#### The data ####
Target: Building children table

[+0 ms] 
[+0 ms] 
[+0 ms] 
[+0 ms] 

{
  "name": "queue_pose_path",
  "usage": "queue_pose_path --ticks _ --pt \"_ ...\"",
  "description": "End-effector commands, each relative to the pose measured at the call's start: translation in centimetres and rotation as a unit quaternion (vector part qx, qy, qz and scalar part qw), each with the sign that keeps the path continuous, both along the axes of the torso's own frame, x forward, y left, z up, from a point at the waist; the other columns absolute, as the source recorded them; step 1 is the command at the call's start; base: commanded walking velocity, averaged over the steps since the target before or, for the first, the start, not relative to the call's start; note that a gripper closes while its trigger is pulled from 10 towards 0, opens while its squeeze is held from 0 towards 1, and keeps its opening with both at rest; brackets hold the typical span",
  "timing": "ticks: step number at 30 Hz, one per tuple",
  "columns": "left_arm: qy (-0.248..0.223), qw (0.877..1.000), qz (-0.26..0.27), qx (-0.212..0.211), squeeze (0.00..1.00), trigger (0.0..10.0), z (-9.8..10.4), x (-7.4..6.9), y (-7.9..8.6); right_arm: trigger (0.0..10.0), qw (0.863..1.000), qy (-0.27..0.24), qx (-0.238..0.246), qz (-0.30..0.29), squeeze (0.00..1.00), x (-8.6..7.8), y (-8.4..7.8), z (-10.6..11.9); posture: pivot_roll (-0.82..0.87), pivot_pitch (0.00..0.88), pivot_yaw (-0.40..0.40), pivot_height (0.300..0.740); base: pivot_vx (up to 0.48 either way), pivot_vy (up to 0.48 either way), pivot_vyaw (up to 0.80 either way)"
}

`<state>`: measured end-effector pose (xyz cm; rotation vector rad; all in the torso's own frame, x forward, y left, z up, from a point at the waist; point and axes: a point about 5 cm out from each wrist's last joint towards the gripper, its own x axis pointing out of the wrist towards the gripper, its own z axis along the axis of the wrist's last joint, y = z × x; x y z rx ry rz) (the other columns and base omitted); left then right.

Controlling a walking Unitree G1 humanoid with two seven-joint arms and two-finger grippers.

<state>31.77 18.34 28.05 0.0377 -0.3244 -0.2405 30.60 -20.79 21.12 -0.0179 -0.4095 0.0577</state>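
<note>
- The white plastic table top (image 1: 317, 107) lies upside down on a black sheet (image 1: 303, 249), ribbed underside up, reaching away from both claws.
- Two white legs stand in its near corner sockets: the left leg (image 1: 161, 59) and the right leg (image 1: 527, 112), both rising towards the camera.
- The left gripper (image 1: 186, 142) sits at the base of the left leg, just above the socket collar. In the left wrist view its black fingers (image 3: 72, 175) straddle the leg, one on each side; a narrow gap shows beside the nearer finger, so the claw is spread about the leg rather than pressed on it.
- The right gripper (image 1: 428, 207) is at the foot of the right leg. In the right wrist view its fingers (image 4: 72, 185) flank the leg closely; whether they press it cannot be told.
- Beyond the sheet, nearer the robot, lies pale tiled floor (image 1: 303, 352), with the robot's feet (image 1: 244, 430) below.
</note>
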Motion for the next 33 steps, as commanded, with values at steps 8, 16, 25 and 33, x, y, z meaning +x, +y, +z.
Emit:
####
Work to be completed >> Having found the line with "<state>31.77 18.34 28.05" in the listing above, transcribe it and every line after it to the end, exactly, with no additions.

Exercise answer >>
<state>31.77 18.34 28.05 0.0377 -0.3244 -0.2405 30.60 -20.79 21.12 -0.0179 -0.4095 0.0577</state>
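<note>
- The white plastic table top (image 1: 317, 107) lies upside down on a black sheet (image 1: 303, 249), ribbed underside up, reaching away from both claws.
- Two white legs stand in its near corner sockets: the left leg (image 1: 161, 59) and the right leg (image 1: 527, 112), both rising towards the camera.
- The left gripper (image 1: 186, 142) sits at the base of the left leg, just above the socket collar. In the left wrist view its black fingers (image 3: 72, 175) straddle the leg, one on each side; a narrow gap shows beside the nearer finger, so the claw is spread about the leg rather than pressed on it.
- The right gripper (image 1: 428, 207) is at the foot of the right leg. In the right wrist view its fingers (image 4: 72, 185) flank the leg closely; whether they press it cannot be told.
- Beyond the sheet, nearer the robot, lies pale tiled floor (image 1: 303, 352), with the robot's feet (image 1: 244, 430) below.
</note>
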Motion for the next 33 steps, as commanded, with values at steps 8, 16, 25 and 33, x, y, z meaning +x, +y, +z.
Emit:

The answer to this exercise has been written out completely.